# [SOLVED] Broadcasting + reshaping VS list comprehension speed in python

## Issue

Given the following `numpy` arrays:

``````import numpy as np
import time

v1 = np.linspace(20, 250, 100000000)
a = np.array([12.592,16.320])
m = np.array([3, 5])
``````

How is it possible that list comprehension:

``````start = time.time()
v2 = np.max(
[10 ** _a * np.power(v1.astype(float), -_m) for _m, _a in zip(m, a)],
axis=0
)
end = time.time()
print(end - start)  # prints 5.822041034698486
``````

is more than twice as fast than `numpy`‘s `broadcasting`?

``````start = time.time()
v2 = np.max(
np.power(10, a) * np.power(v1.astype(float)[:, None], -m).reshape(
v1.shape,-1),
axis=1
)
end = time.time()
print(end - start)  # prints 12.292157173156738
``````

And what is the "fastest approach" of calculating `v2`?

## Solution

Both are inefficient. Indeed, you can rewrite the operation much more efficiently using mathematical property of the natural logarithm and the exponential. Here is an equivalent (unoptimized) expression that can be further optimized:

``````v2 = np.max(
[np.exp(_a * np.log(10) - _m * np.log(v1.astype(float))) for _m, _a in zip(m, a)],
axis=0
)
``````

Since `np.log(v1.astype(float)))` is a constant, you can pre-compute it. Actually, `v1` items are already of type `float` (note that `float` means `np.float64` for Numpy and not the CPython `float` object type). `np.log(v1)` will do the job correctly (unless `v1` is set to an array of `np.float32` for example). Additionally, `np.exp` can be computed only on the final result (ie. after computing `np.max`) since `a < b` is equivalent to `e**a < e**b`. Finally, you can use in-place operations to avoid creating several expensive temporary arrays. This can be done using the `out` parameter of many functions like `np.subtract` or `np.multiply` for example.

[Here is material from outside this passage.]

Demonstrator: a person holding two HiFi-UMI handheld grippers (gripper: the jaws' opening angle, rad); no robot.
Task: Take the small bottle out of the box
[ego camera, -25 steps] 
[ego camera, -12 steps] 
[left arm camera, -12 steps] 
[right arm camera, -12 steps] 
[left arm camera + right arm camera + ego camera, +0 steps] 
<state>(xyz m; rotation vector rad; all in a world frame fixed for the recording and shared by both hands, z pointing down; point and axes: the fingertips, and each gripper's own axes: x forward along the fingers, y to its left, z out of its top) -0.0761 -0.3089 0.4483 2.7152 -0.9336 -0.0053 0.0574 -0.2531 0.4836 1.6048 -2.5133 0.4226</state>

Here is the resulting code:

``````log_v1 = np.log(v1)
tmp = np.empty((len(a), v1.size), dtype=np.float64)
v2 = np.exp(np.max(
[np.subtract(_a * np.log(10), np.multiply(log_v1, _m, out=_tmp), out=_tmp) for _m, _a, _tmp in zip(m, a, tmp)],
axis=0,
out=tmp
), out=tmp)
``````

For even faster performance, you can simply use Numba so to avoid writing huge array in memory (which is slow). Numba can also use multiple threads to speed this up a lot. Here is an example:

``````import numba as nb

# Note that fastmath=True can cause issues with values likes NaN Inf.
# Please disable it if your input array contains such spacial values.
@nb.njit('float64[::1](float64[::1], float64[::1], float64[::1])', fastmath=True, parallel=True)
def compute(v1, m, a):
assert a.size > 0 and a.size == m.size
out = np.empty(v1.size, dtype=np.float64)
log10 = np.log(10)
for i in nb.prange(v1.size):
log_v1 = np.log(v1[i])
maxi = a * log10 - m * log_v1
for j in range(1, len(a)):
value = a[j] * log10 - m[j] * log_v1
if value > maxi:
maxi = value
out[i] = np.exp(maxi)
return out

v2 = compute(v1, m.astype(float), a)
``````

## Benchmark

Here are results on my 6-core machine:

``````Initial code with big arrays:    10.013 s    (inefficient)
Initial code with lists:          8.147 s    (inefficient)
Optimized Numpy code:             2.009 s    (memory-bound)
Optimized Numba code:             0.300 s    (compute-bound)
``````

As you can see, Numba is much faster than the other methods: about 30 times faster.